Ultimately, all responsibility and all action begin with the individual, and so it is here that we must start. In its simplest form, nonviolence is rooted in knowing that we have the capacity to act violently and consciously choosing not to do so. Nonviolence is not succumbing to the sense of helplessness that has us decide, again and again, either actively or passively, to support the use of violence as an effective form of conflict resolution. Nonviolence means standing up for truth and compassion in the midst of confrontation — and doing so without aggression.

As a soldier trained and seasoned in the savagery of war, I make a concerted effort, when talking and writing about war and violence, to be direct and succinct. Contrary to pessimistic or fatalistic opinion, war is not inevitable. Conflict is inevitable, but the degeneration of conflict into slaughter, mayhem, and the abject abandonment of truth is not.

We do not need war to stave off our boredom or give us meaning and definition as a people.
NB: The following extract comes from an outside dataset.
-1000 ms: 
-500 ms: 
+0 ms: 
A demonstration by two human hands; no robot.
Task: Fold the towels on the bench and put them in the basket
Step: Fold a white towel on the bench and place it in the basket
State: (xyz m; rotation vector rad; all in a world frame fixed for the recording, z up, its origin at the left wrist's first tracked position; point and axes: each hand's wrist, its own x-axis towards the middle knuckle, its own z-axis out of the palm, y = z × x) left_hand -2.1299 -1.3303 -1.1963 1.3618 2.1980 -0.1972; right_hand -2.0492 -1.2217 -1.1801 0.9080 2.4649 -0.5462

It is not our human nature but rather our unhealed, unaddressed suffering that propels us to industrialized killing. Killing at this level is the consequence of a fear-based philosophy that drives us to seek safety by attempting the impossible: to control everything and everyone around us.

In his book War Is a Force That Gives Us Meaning, Chris Hedges accurately describes war as both myth and narcotic, the one created to sell the other. The myth of war as noble and heroic leads citizens and soldiers alike to support it. The nationalistic fervor that results is so intoxicating we become addicted. And the nature of addiction is that it leads us to lie and attempt to manipulate everyone and everything around us. We repeat these lies so often that we begin to believe them. But escape from this deadly and ever-tightening spiral is possible. If we don’t believe this, then we seal away any possibility to live differently.